• ACTIVITY: Your copy of the listing must be exact and must hold no images.

• INPUT DATA:

........

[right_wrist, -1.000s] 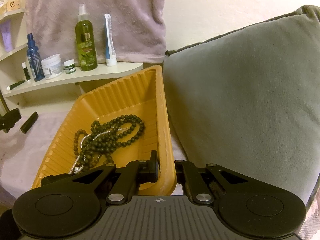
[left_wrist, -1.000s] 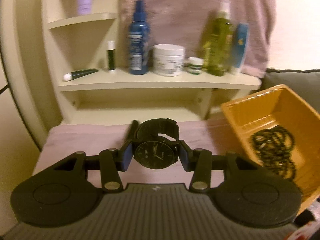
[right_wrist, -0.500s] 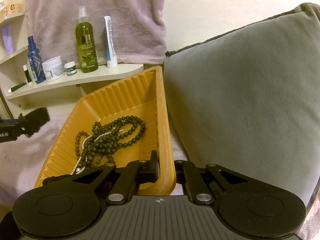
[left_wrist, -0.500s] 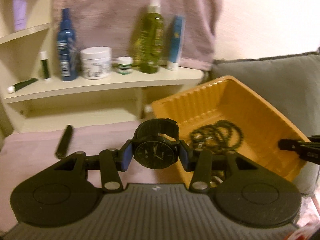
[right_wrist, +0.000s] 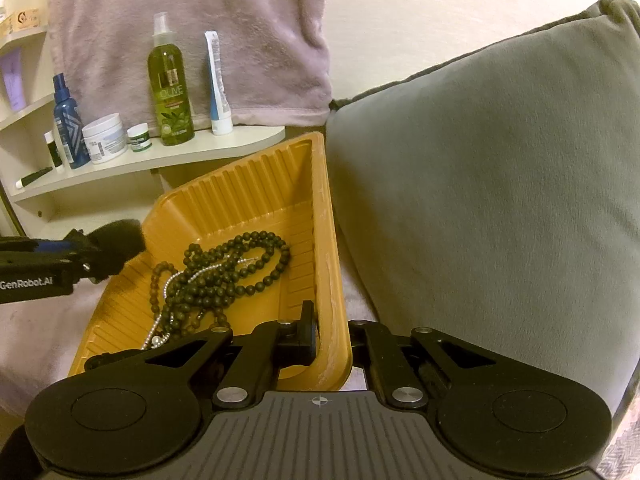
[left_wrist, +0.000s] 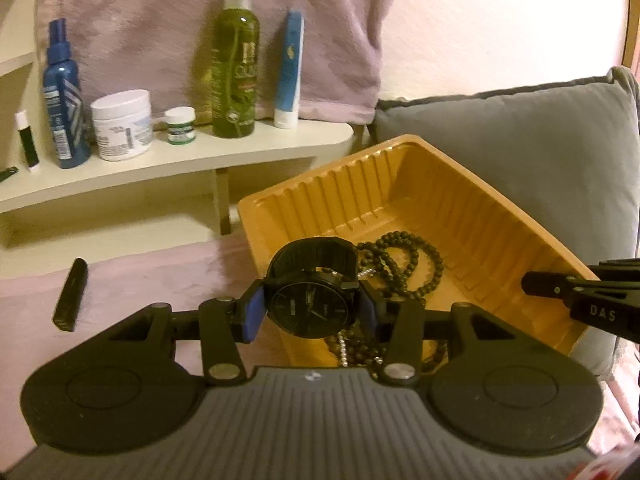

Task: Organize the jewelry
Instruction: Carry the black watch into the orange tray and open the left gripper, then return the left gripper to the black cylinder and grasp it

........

• FINISHED TASK:
[right_wrist, -1.000s] 
[left_wrist, -1.000s] 
[right_wrist, -0.500s] 
[left_wrist, -0.500s] 
[right_wrist, +0.000s] 
[left_wrist, +0.000s] 

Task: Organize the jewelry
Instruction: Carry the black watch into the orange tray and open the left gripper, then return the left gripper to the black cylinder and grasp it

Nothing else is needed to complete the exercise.